Rui Gomes aponta Germano de Figueiredo, que também jogou no Benfica e foi campeão europeu em 1960/61 e em 1961/62, como a maior figura desportiva dos alcantarenses. «Ele esteve doente mas  recuperou e estava a jogar bem. Tinha um acordo alinhavado com o Sporting, mas este hesitou e isso foi fatal. O Benfica apareceu, pagou 500 contos [2500 euros], ainda incluiu, salvo erro, um jogador chamado Espírito Santo e levou-o», conta.

Germano Marques de Figueiredo equipado à Atlético, antes de ingressar no Benfica (Foto A BOLA)
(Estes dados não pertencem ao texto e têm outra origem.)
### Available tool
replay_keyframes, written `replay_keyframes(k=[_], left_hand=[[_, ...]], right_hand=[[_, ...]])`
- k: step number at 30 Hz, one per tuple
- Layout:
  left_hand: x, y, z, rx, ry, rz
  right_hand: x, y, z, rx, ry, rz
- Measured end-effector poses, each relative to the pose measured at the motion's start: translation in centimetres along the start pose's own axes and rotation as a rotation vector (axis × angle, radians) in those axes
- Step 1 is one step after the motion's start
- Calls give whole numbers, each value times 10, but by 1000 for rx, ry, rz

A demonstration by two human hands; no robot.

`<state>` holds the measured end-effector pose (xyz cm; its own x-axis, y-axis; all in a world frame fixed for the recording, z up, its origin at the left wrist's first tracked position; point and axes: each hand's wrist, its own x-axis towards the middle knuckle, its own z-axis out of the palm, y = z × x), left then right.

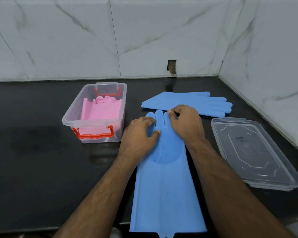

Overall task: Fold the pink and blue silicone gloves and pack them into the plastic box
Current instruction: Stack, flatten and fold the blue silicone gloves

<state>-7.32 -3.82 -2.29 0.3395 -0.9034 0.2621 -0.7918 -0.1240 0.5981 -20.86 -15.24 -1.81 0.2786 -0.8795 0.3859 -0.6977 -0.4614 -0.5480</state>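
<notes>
A blue silicone glove lies flat and lengthwise in front of me, fingers pointing away, its cuff hanging over the counter's near edge. My left hand presses on its left finger area, thumb on the bristled palm. My right hand rests on its right fingers, fingertips curled at the tips. A second blue glove lies flat crosswise just behind, fingers to the right. The clear plastic box with red handles stands at the left, with pink gloves folded inside it.
The box's clear lid lies on the black counter at the right. Marble-tiled walls close off the back and right side. A small hole shows in the back wall.
</notes>
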Motion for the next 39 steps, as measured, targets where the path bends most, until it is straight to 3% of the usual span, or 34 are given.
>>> replay_keyframes(k=[7,14,18,26,29,32,34,37,39], left_hand=[[-1,1,0,-25,26,4],[-9,10,-4,-153,119,159],[-17,13,-7,-196,118,197],[-31,22,-15,-99,333,249],[-39,26,-17,-63,381,282],[-50,27,-22,-189,326,308],[-62,28,-29,-196,262,358],[-76,27,-33,-36,168,417],[-84,28,-36,-62,110,427]], right_hand=[[1,-2,0,-83,5,-34],[-8,-20,-19,254,452,-281],[-15,-28,-22,342,560,-327],[-38,-30,-31,497,502,-344],[-49,-20,-33,706,497,-205],[-65,-17,-35,1153,313,70],[-75,-23,-39,1281,301,33],[-92,-29,-44,1047,346,-66],[-106,-27,-42,933,316,-78]])
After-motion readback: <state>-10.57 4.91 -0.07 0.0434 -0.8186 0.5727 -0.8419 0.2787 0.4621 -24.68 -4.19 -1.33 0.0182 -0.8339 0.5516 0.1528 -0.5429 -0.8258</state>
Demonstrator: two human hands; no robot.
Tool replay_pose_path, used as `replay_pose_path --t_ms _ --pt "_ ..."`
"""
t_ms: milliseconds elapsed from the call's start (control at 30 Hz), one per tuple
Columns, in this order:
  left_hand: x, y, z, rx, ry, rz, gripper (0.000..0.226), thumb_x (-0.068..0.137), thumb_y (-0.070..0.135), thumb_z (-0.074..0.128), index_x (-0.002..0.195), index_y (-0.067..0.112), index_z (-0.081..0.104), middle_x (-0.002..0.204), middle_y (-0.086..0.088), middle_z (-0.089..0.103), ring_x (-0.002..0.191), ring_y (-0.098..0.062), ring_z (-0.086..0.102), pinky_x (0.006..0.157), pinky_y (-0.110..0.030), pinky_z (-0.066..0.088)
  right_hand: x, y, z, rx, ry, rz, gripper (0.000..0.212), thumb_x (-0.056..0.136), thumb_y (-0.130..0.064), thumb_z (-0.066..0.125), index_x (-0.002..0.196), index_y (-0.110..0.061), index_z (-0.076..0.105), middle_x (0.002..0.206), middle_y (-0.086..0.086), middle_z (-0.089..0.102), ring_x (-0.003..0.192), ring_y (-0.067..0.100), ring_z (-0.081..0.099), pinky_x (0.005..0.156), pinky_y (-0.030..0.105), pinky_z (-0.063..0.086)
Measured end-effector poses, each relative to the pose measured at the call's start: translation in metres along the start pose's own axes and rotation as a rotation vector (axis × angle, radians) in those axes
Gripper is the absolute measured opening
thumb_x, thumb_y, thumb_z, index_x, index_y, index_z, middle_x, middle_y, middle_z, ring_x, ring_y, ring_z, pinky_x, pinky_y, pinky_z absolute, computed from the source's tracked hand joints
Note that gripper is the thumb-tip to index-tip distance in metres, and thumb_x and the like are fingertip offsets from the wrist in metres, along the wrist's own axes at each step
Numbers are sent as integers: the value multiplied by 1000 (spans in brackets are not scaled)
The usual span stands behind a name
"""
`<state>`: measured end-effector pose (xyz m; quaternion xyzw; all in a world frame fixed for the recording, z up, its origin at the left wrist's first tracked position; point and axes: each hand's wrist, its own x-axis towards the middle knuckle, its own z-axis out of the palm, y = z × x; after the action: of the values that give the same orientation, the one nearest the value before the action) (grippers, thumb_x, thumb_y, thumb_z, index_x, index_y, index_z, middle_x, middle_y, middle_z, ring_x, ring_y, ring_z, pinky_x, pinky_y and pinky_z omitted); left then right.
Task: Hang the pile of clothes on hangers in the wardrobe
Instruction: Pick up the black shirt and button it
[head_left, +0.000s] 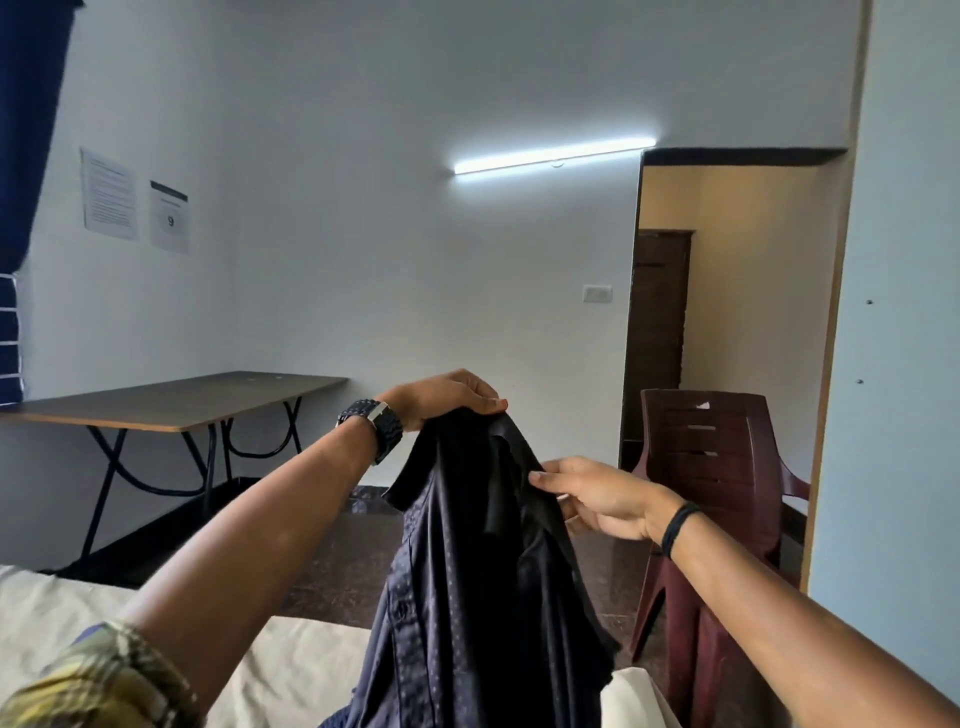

Mas o historiador coloca quase a par de Germano o avançado Henrique Ben David, sobre quem adianta história bem curiosa: «O Atlético foi jogar à África do Sul, onde figurava o apartheid, a segregação racial,  e no hotel ao pequeno-almoço e houve um burburinho, com o chefe de sala a chamar o presidente do Atlético e a dizer que ele não podia estar na mesa porque era negro e sugeriu que o colocassem na copa, com os empregados. O Atlético recusou e ameaçou ir-se embora mas chegou-se a um acordo estúpido em que ele não se podia levantar da mesa porque os outros clientes estavam incomodados. No jogo sucedeu o mesmo e o presidente do Atlético manteve-se firme. Ganhámos 5-2 e o Ben David marcou dois golos», resume.

Ben David esteve para ser 'barrado' na África do Sul, mas não foi (Foto A BOLA)

Para o jogo desta sexta-feira, Rui Gomes relembra o encontro em 2006/07 quando os alcantarenses eliminaram o FC Porto no Estádio do Dragão. «Nada é impossível. Se o Benfica jogar o que anda a jogar, poderá ter problemas se o Atlético acreditar», conclui.